* [Problem]: Print the line that contains "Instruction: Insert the", then every line after it until the entries end, exactly as they read; do not include pictures.

* [Records to process]:
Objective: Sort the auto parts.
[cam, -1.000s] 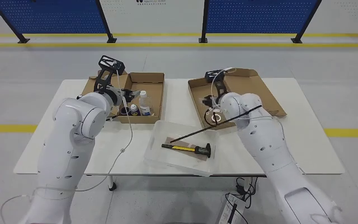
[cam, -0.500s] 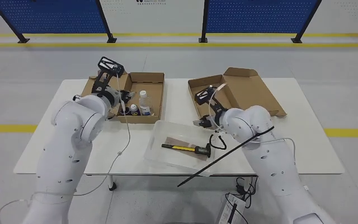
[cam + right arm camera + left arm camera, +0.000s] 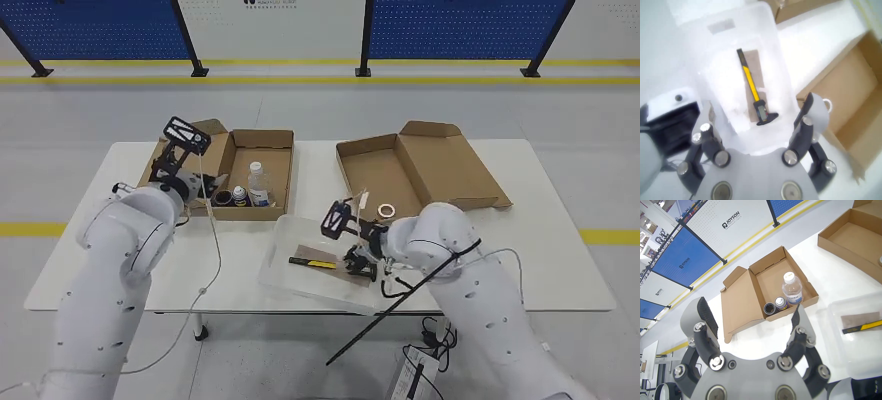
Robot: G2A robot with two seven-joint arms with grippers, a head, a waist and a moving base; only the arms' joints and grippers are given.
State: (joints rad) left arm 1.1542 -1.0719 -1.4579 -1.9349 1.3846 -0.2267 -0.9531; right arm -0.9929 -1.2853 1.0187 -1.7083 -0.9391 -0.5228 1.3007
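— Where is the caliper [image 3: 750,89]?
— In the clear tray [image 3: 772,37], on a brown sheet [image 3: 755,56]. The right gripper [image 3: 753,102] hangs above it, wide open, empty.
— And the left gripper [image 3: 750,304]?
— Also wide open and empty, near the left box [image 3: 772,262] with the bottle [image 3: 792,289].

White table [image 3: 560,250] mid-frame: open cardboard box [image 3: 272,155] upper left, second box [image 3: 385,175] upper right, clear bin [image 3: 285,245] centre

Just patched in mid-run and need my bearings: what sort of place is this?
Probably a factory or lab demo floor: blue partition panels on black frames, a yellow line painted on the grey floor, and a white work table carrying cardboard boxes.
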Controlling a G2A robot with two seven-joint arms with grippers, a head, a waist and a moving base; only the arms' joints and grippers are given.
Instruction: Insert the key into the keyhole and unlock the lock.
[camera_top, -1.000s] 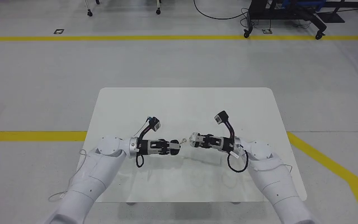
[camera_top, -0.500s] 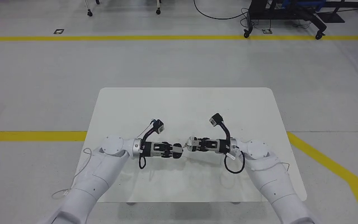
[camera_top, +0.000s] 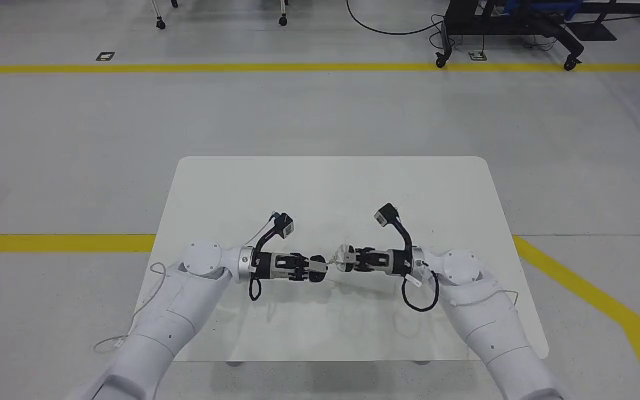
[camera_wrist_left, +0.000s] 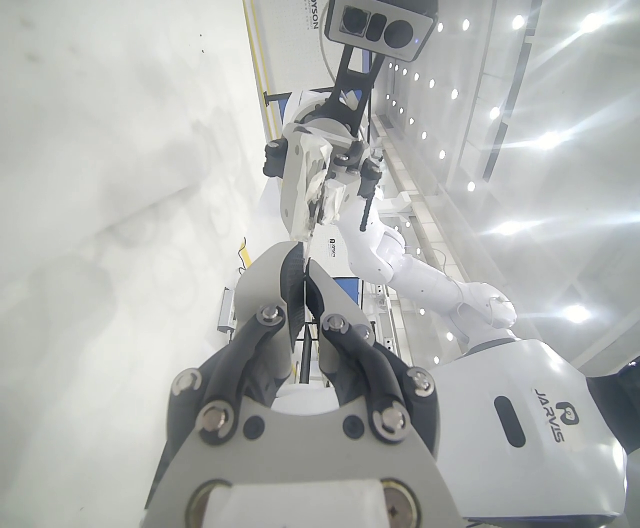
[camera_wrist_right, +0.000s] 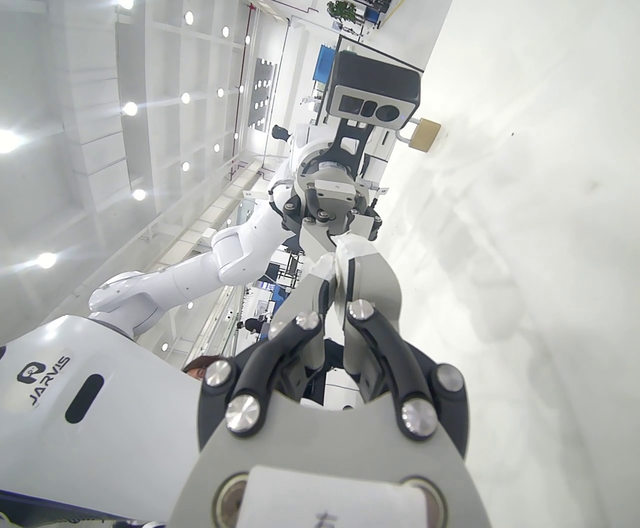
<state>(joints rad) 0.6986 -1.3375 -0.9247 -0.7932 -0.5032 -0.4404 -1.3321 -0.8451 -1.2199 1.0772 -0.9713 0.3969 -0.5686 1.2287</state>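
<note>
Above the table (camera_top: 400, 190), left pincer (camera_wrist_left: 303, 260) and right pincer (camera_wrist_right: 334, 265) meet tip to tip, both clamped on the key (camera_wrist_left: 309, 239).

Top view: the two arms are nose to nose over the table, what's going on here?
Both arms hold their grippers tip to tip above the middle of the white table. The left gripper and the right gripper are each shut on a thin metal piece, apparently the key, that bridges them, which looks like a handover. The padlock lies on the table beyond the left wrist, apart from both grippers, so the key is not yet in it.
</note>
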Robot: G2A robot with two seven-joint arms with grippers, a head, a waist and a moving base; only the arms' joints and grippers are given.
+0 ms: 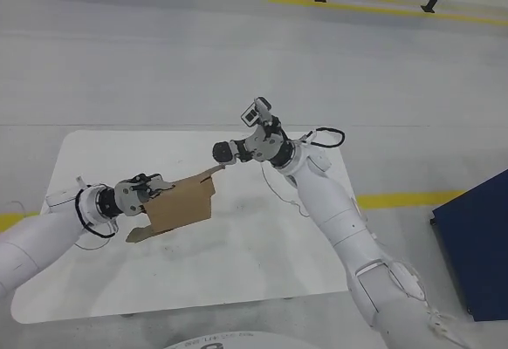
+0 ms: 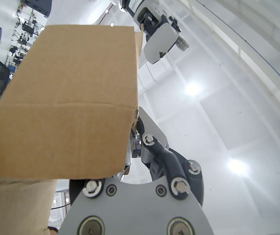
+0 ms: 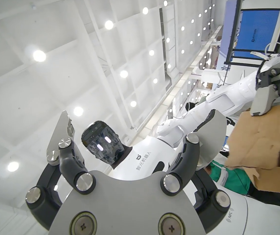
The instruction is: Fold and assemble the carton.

* [Solution to the problem]:
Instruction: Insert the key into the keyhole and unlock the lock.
[camera_top, -1.000s] 
[camera_top, -0.500s] 
[camera_top, +0.000s] 
[camera_wrist_left, +0.000s] 
[camera_wrist_right, +0.000s] 
<state>(joints rad) 0.6986 -1.3375 -0.9247 -0.7932 -0.5032 -0.4404 -1.3321 -0.8451 -1.2199 1.0772 -0.9713 0.3969 -0.5686 1.2287</state>
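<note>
Above the table (camera_top: 400, 190), left pincer (camera_wrist_left: 303, 260) and right pincer (camera_wrist_right: 334, 265) meet tip to tip, both clamped on the key (camera_wrist_left: 309, 239).

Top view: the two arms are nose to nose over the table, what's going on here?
Both arms hold their grippers tip to tip above the middle of the white table. The left gripper and the right gripper are each shut on a thin metal piece, apparently the key, that bridges them, which looks like a handover. The padlock lies on the table beyond the left wrist, apart from both grippers, so the key is not yet in it.
</note>
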Robot: G2A robot with two seven-joint arms with grippers, a head, a waist and a moving base; only the arms' joints and grippers are given.
+0 ms: 
+0 ms: 
+0 ms: 
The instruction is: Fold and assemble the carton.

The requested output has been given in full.